→ **How to complete this task**: Please reproduce the listing below exactly, leaving out every picture.

▶

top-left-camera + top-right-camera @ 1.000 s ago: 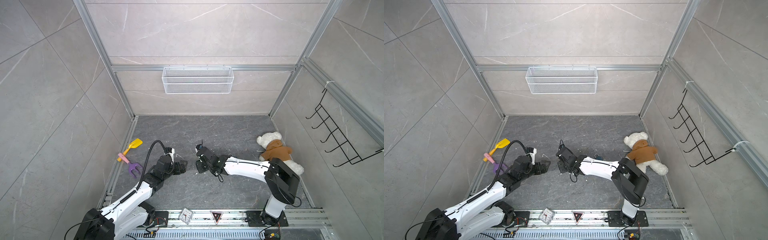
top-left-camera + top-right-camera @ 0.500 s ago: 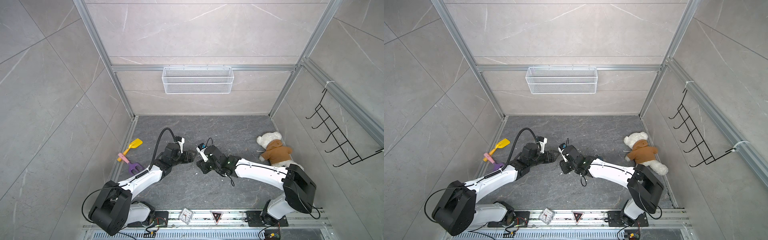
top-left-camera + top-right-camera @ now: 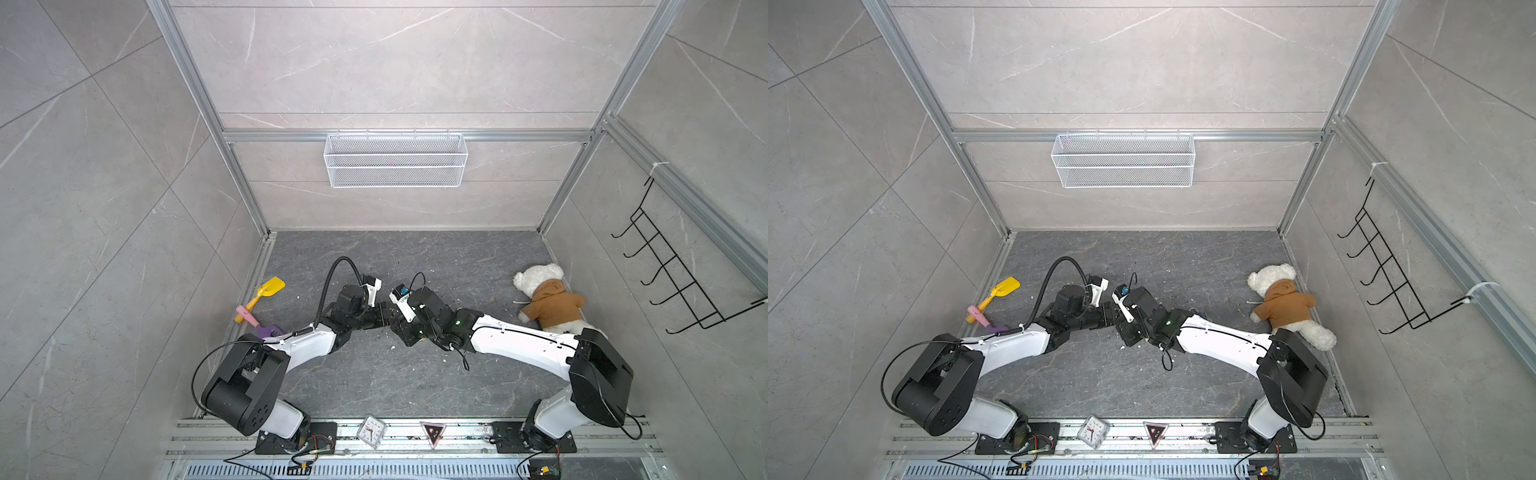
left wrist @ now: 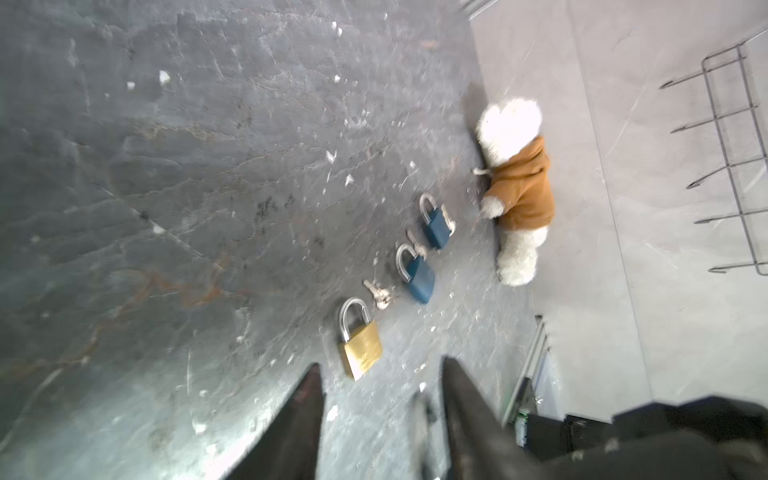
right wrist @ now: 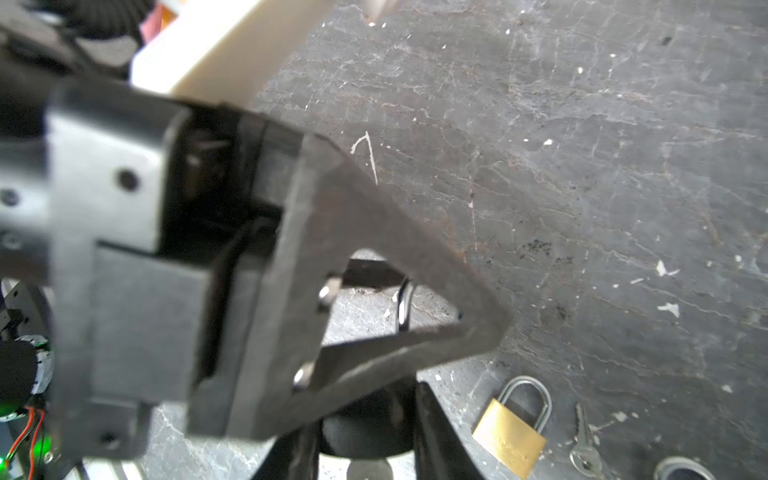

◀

→ **Task solution**:
top-left-camera + top-right-camera @ 1.000 s ago: 
top-left-camera + top-right-camera @ 0.500 s ago: 
top-left-camera + top-right-camera @ now: 
left wrist @ now: 
right wrist @ now: 

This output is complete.